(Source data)
═══

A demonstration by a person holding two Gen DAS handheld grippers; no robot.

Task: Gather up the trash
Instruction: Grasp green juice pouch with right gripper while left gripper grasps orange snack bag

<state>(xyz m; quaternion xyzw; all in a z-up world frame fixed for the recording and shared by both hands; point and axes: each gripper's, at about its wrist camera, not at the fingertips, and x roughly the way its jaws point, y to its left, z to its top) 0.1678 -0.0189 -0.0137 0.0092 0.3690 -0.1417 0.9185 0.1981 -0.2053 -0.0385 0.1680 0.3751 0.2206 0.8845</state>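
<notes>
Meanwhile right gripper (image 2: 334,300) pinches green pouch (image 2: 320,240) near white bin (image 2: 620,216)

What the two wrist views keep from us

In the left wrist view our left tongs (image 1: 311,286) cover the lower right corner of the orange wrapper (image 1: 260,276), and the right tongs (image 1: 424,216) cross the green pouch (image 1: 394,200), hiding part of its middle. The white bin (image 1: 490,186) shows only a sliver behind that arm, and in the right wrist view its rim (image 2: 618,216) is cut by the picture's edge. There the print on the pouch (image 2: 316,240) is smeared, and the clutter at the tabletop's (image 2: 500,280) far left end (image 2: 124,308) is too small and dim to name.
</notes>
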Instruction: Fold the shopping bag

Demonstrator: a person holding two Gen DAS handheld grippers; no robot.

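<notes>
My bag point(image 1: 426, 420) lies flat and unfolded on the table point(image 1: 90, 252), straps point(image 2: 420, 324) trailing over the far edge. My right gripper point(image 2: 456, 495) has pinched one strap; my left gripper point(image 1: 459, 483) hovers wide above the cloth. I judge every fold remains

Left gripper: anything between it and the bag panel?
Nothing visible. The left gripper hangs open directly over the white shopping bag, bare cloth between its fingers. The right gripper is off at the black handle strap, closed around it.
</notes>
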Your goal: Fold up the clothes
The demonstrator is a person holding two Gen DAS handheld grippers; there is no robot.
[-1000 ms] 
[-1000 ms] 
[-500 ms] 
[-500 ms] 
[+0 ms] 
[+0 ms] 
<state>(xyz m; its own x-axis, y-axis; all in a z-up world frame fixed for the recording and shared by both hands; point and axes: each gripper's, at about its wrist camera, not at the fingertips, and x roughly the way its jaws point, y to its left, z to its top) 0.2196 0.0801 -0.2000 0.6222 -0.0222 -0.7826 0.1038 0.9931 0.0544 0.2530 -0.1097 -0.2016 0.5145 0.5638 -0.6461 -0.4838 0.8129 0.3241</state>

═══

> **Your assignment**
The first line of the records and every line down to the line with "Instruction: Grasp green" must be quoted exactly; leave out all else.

> **Answer below**
A demonstration by a person holding two Gen DAS handheld grippers; no robot.

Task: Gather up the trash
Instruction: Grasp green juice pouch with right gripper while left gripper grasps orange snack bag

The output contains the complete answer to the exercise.